- [WORK ORDER]: Check each line of the data below for the string "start", then report how many lines have it and nothing else.

STORED DATA: Begin

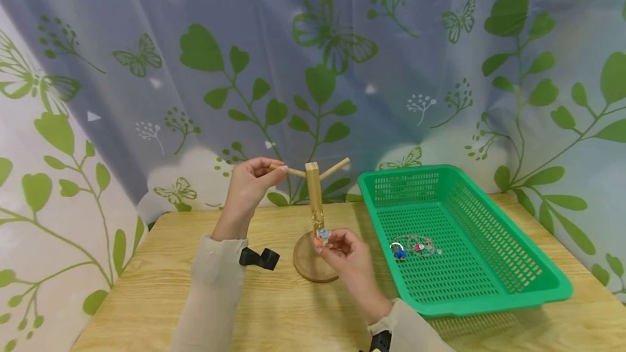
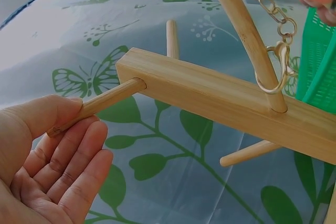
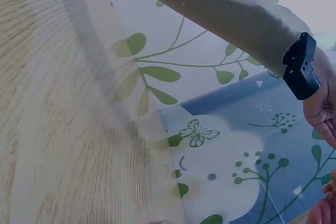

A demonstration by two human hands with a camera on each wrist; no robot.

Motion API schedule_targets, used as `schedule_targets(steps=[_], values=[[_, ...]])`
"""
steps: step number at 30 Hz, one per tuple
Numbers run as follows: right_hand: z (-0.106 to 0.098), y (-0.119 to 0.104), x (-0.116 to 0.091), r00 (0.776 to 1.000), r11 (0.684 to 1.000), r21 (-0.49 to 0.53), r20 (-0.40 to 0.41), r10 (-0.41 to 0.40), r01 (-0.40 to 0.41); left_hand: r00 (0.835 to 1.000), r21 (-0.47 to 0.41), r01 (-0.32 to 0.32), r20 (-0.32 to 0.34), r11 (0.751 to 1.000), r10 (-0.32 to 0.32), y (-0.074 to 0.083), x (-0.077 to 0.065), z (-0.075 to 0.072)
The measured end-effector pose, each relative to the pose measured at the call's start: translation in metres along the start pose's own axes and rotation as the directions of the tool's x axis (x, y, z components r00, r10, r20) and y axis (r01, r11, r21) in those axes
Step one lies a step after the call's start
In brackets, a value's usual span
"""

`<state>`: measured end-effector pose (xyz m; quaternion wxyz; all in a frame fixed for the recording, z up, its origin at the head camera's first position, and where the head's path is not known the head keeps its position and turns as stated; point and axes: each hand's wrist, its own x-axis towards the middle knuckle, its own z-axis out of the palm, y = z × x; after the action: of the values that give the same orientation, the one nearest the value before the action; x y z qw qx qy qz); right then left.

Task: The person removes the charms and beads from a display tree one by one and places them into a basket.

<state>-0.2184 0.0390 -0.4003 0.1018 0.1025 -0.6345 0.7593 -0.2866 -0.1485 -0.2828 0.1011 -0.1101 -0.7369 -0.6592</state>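
Note:
A wooden peg stand with an upright post [image 1: 314, 192] and a round base [image 1: 307, 266] stands on the table. My left hand [image 1: 244, 189] pinches its upper left peg [image 2: 113, 95] near the tip, between thumb and fingers. In front of the post, my right hand [image 1: 351, 259] holds a keychain by its small blue and white charm [image 1: 323, 235]. The keychain's gold clasp [image 2: 278, 69] loops around a lower peg [image 2: 247, 38], and its chain [image 2: 268, 6] runs from there to my right fingers. In the right wrist view, the right fingers barely show at the edge.
To the right sits a green plastic basket [image 1: 499, 307] with mesh sides. Inside it lie a keychain with a blue charm [image 1: 399, 254] and a pinkish chain with a red charm [image 1: 419, 246]. A patterned curtain [image 1: 274, 69] hangs behind the wooden table [image 1: 161, 265].

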Motion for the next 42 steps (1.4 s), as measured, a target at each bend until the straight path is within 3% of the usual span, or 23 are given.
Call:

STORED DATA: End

- [RESPONSE TO THE EXERCISE]: 2